--- AIM OF THE TASK ---
Nothing but the lines from the start of the entries through the line containing "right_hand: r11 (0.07" should appear in the answer, each given exactly.

--- SOURCE DATA ---

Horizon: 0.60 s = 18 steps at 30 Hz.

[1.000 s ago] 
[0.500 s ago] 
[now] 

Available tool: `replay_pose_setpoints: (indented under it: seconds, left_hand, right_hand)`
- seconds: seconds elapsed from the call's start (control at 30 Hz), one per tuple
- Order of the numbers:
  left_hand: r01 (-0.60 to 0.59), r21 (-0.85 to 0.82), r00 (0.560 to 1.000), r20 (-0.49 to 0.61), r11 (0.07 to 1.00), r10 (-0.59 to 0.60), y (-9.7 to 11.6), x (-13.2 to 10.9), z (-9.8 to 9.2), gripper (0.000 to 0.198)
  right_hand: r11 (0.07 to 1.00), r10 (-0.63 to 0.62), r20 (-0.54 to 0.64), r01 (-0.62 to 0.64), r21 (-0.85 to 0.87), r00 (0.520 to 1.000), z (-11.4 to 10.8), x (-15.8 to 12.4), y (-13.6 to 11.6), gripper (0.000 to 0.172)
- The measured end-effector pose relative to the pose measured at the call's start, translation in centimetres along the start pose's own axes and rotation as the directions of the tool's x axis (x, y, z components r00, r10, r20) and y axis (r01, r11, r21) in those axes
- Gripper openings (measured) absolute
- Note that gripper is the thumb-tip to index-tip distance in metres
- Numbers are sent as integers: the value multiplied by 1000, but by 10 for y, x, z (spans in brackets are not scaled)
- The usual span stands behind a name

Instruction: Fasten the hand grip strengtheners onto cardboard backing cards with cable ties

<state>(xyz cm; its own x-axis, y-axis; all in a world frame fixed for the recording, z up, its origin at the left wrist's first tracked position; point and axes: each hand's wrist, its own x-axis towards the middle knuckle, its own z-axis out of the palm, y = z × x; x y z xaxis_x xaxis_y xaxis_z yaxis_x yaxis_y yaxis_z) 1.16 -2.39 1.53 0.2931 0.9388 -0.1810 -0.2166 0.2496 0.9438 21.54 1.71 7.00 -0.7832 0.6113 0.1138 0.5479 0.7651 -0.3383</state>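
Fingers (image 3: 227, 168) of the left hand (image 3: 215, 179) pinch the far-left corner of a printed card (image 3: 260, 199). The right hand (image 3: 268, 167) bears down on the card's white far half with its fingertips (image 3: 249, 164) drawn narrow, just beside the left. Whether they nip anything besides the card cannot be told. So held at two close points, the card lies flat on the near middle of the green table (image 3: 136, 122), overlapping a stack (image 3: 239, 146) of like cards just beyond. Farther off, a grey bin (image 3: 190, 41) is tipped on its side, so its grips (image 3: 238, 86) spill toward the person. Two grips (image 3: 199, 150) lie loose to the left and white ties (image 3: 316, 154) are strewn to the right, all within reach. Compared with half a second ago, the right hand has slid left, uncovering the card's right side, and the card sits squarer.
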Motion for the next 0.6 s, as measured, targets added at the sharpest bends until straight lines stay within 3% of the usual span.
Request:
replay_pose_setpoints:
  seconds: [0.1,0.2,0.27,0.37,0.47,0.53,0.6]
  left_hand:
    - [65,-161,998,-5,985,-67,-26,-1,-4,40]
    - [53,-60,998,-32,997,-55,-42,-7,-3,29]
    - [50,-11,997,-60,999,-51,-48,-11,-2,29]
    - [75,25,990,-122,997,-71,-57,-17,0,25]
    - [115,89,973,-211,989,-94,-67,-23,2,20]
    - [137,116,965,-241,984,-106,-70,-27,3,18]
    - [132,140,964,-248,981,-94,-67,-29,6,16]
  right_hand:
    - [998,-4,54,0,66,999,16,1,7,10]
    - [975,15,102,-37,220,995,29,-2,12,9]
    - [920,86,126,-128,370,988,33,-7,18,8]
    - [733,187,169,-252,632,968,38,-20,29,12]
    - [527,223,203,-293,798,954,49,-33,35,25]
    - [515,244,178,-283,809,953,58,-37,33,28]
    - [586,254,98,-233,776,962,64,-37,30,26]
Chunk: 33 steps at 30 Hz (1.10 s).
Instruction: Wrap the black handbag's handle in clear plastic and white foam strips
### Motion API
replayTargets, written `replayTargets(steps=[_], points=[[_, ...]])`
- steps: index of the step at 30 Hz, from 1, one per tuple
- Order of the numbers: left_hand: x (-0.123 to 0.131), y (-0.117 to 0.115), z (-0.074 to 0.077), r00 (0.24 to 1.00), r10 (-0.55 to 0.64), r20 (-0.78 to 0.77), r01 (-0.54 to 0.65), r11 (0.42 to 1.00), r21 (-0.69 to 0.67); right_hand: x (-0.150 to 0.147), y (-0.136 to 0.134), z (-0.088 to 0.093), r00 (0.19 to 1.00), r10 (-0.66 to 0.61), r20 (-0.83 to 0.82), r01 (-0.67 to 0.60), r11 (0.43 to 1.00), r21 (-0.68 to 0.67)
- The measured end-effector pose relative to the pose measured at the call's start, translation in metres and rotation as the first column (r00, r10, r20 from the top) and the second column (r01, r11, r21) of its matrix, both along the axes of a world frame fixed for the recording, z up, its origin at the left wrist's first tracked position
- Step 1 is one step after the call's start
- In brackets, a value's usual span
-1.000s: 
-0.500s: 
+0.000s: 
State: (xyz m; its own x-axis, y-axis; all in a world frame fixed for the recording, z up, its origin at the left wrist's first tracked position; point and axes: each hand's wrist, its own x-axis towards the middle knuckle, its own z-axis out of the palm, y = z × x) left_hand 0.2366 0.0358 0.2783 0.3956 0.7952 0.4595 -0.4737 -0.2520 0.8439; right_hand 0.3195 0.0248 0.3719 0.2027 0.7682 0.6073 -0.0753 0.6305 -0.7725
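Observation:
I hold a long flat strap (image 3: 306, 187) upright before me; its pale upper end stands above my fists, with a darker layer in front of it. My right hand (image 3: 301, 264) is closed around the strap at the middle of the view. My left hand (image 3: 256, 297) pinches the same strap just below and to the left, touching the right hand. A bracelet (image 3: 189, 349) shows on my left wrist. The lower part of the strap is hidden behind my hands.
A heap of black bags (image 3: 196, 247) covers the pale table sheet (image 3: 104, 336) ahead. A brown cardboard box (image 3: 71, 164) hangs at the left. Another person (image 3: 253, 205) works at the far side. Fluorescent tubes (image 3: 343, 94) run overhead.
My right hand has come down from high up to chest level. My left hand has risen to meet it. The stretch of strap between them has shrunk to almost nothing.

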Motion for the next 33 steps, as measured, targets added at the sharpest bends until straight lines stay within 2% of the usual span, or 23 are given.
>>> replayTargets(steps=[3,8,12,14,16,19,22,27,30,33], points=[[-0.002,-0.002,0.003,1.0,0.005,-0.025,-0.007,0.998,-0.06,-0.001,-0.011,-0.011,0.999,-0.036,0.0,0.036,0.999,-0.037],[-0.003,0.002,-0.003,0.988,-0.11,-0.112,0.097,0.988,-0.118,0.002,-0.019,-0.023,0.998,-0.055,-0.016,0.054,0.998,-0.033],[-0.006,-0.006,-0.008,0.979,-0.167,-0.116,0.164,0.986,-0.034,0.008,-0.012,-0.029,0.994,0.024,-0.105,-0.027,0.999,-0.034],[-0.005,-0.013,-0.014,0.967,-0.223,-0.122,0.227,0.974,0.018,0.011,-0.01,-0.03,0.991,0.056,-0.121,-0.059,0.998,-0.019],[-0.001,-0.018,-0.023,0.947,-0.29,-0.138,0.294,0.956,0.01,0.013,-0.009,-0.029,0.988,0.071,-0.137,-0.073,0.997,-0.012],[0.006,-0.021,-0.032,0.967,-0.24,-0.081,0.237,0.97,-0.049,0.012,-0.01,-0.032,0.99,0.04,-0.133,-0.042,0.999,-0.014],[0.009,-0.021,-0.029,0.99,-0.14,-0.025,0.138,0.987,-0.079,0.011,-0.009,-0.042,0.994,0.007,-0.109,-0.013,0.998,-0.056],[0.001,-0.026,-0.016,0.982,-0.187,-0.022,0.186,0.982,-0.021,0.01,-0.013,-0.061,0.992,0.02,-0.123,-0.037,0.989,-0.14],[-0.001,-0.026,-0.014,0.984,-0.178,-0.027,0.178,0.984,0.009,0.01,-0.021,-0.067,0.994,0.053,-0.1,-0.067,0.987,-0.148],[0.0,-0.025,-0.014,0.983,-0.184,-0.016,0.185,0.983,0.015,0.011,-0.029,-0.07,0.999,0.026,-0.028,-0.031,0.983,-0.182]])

--- RESULT ---
Horizon: 0.60 s = 18 steps at 30 Hz.

[1.000 s ago] 
[0.500 s ago] 
[now] 

Available tool: `replay_pose_setpoints: (indented under it: seconds, left_hand, right_hand)`
- seconds: seconds elapsed from the call's start (control at 30 Hz), one per tuple
- Order of the numbers:
  left_hand: r01 (-0.60 to 0.59), r21 (-0.85 to 0.82), r00 (0.560 to 1.000), r20 (-0.49 to 0.61), r11 (0.07 to 1.00), r10 (-0.59 to 0.60), y (-9.7 to 11.6), x (-13.2 to 10.9), z (-9.8 to 9.2), gripper (0.000 to 0.198)
  right_hand: r11 (0.07 to 1.00), r10 (-0.63 to 0.62), r20 (-0.54 to 0.64), r01 (-0.62 to 0.64), r21 (-0.85 to 0.87), r00 (0.520 to 1.000), z (-11.4 to 10.8), x (-15.8 to 12.4), y (-13.6 to 11.6), gripper (0.000 to 0.172)

The response to the exercise is now finished.